In other words, every successful business thrives on steady rates of customer acquisition and customer retention.
B2B customer acquisition is a multi-step process and is more complex than customer retention. The acquisition process involves generating leads, nurturing them, and then converting them to paying customers. And this is why having a customer acquisition strategy is essential.
What is Customer Acquisition?
To stay afloat, you need a steady stream of new customers. Customer acquisition means the process by which you target prospects to engage and convert them to paying customers.
Customer acquisition overlaps with marketing, but there are some differences. Marketing aims to generate a buzz or create demand, but customer acquisition aims to drive action as a result of that buzz.
For example, suppose you publish a blog post with a product link as a part of your inbound marketing efforts. Metrics like website visits, click-through rates, bounce rates, and reading time will tell you how your audience is reacting to your content. These metrics will tell you how you are doing on the demand marketing front. But, how many of these readers click on your product link and make a purchase? That is the number you would want to take a look at while highlighting your customer acquisition success rate.
What is Customer Acquisition Cost (CAC)?
Customer acquisition cost (CAC) is the total cost of acquiring a new customer or client. It is the sum of marketing costs, ad spending, events, and everything in between.
On the campaign level, CAC is typically calculated by:
CAC = All marketing costs associated with the campaign / Number of customers acquired from that campaign
Before calculating your CAC, it is best to choose a period of time as your baseline. Let us take that into account and rewrite the formula:
CAC = All marketing costs associated with a campaign over x months/ Number of customers acquired from that campaign during x months
CAC also varies greatly based on your industry, your marketing channel mix, and which platforms your customers use. So, if you can identify the marketing channels which are the most cost-effective and yield the highest number of conversions, you can optimize for low CAC.
Once you understand how you can accurately estimate your CAC, you can use some of these methods to improve your customer acquisition strategy.
How To Improve Your Customer Acquisition Strategy
#1 Plan for the long run
Make sure your customer acquisition strategy is sustainable, i.e., can continue to generate new customers in the long run. For example, you may be running search engine ads for your product pages. These ads will get clicks till you exhaust your ad spend. If you want to keep getting visitors and conversions from these pages, you must also optimize them for SEO so that they show up in organic search results even after the ad budget has run out.
#2 Diversify your approach
The more the merrier. When you use a combination of various acquisition methods, you reach more people and have a greater chance of generating new leads. Diversifying your customer acquisition methods also gives you more flexibility and helps optimize costs.
For example, suppose you started with PPC ads which initially generated favorable results. However, after calculating your CAC, you have now realized that not only was PPC highly competitive and expensive, but the results also stopped coming once the ad budget was spent. At this stage, it is best to stop investing in this channel and reallocate its funds and resources to better-performing channels like SEO, social media, etc.

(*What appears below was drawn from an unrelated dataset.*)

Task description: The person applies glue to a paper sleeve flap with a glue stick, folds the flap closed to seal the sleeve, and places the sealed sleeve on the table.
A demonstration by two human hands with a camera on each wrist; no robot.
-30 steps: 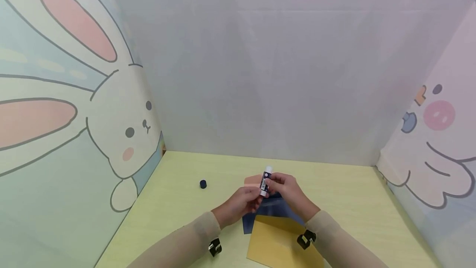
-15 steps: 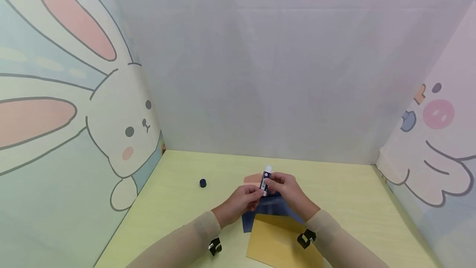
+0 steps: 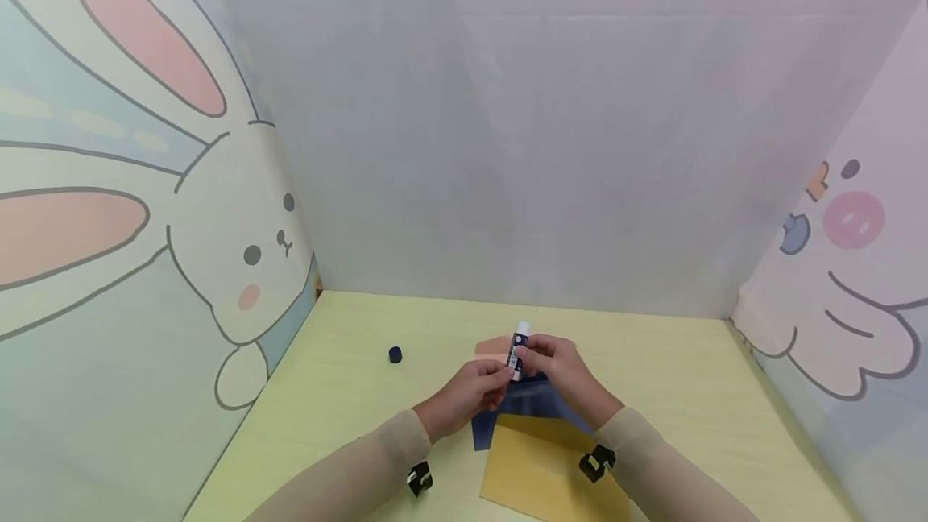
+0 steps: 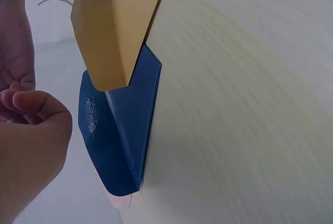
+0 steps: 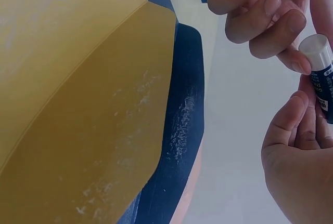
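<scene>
Over the envelopes in the head view, a glue stick (image 3: 517, 350) with a dark blue label is tilted, its white top pointing away. My right hand (image 3: 564, 369) grips its barrel between thumb and fingers. At the white base end, my left hand (image 3: 467, 395) pinches it with thumb and fingertips. The right wrist view shows that white base (image 5: 315, 47) at the left fingertips. Below lie a yellow envelope (image 3: 544, 466), a blue envelope (image 3: 536, 401) and a pink envelope (image 3: 493, 349), overlapping. White glue smears mark the yellow flap (image 5: 114, 125) and the blue flap (image 5: 183, 120).
A dark blue cap (image 3: 395, 354) stands on the pale yellow table (image 3: 348, 393), left of the envelopes. A plain grey curtain (image 3: 507, 143) closes off the back. Cartoon-printed panels rise at both sides. Each sleeve carries a small black device (image 3: 419, 478) near the wrist.
My left thumb has shifted slightly onto the base of the glue stick. My right hand keeps its grip in place. The envelopes and cap lie as before, with a slight camera shift.
</scene>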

#3 Leverage referrals and reviews
With referral programs, testimonials, and review forms, you can encourage your existing customers to share positive information about your brand. Word-of-mouth marketing is powerful and can go a long way in attracting new customers for your business. In fact, 91% of B2B purchasers’ buying decisions are influenced by some form of word-of-mouth.

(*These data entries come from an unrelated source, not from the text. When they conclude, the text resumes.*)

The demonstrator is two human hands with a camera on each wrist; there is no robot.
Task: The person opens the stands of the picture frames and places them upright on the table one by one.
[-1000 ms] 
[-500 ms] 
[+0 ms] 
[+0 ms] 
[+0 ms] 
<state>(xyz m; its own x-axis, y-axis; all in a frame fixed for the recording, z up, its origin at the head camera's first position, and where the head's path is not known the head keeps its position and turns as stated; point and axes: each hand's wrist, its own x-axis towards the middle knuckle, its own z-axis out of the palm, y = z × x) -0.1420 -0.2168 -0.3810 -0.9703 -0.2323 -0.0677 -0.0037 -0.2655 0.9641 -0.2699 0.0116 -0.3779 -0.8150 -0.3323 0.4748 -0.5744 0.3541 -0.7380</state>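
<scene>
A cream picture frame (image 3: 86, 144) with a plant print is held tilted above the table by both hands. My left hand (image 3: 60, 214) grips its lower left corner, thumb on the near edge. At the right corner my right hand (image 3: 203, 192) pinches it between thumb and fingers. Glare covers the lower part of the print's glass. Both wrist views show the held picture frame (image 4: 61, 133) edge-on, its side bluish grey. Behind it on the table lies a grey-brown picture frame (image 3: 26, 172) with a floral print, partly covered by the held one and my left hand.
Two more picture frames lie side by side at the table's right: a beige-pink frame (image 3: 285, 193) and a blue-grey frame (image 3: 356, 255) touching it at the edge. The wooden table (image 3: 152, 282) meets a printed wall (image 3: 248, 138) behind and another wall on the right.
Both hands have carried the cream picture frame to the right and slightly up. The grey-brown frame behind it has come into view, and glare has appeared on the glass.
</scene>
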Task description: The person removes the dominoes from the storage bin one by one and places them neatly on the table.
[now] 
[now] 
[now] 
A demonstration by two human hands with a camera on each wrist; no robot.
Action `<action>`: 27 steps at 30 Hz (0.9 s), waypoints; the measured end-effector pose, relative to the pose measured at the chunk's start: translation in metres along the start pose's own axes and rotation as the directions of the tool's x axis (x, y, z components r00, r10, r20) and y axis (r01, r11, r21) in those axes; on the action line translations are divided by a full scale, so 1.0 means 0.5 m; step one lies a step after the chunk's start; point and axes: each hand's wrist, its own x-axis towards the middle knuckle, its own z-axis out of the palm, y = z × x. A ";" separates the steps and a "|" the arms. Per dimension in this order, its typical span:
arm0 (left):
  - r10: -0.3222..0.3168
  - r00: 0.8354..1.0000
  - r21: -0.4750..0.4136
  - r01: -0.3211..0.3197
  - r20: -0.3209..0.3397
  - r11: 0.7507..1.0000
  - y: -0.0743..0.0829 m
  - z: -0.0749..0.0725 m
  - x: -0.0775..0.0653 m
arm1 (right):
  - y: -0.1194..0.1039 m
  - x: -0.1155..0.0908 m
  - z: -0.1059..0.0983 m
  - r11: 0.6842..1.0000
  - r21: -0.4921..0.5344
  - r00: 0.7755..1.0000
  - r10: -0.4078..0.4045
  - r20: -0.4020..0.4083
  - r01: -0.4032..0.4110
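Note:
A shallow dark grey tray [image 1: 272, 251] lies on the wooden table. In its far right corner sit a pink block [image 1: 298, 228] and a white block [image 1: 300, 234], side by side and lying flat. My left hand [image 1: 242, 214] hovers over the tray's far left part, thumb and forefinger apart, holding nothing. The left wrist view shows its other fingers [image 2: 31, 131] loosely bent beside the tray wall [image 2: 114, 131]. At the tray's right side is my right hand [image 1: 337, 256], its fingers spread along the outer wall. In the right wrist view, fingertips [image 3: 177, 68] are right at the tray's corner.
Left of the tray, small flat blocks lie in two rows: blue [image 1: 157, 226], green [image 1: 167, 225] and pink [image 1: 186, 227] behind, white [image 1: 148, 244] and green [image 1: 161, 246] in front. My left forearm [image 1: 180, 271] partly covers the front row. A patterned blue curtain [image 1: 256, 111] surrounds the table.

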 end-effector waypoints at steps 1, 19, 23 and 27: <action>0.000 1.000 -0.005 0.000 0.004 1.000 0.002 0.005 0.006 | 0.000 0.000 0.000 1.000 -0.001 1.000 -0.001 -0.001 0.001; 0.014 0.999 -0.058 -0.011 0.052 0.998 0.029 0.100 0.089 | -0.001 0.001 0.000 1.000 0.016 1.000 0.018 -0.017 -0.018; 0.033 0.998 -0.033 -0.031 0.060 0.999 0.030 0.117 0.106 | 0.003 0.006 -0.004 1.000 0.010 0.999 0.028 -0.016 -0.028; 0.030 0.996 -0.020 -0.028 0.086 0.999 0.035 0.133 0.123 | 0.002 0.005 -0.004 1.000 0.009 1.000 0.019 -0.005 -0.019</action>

#4 Focus on customer retention
Existing customers make significantly larger purchases than newly-acquired ones. So, when existing customers churn out, it can be a blow to your revenue.
If you have high churn rates, you may be tempted to look for more new ones and energize your customer acquisition efforts in an attempt to make up for the loss. However, a better approach is to focus on your existing customers. Why? Well, they are more likely to buy from you again and spend more than new customers. Besides, customer retention is five times less expensive than customer acquisition.
So, your customer acquisition and retention strategies should complement each other. Instead of treating them as separate tasks, focus on delivering exceptional customer service to both new and existing customers. And once you acquire new customers, continue to delight them and keep them engaged to prevent customer churn.
Revamp Your Customer Acquisition Strategy
To create a successful B2B customer acquisition strategy, make sure you plan for the long run. Remember to diversify your acquisition channels, and optimize CAC based on low-cost/high-yield channels. But, most importantly, focus on preventing customer churn by knitting your acquisition and retention strategies together and delivering exceptional customer experience.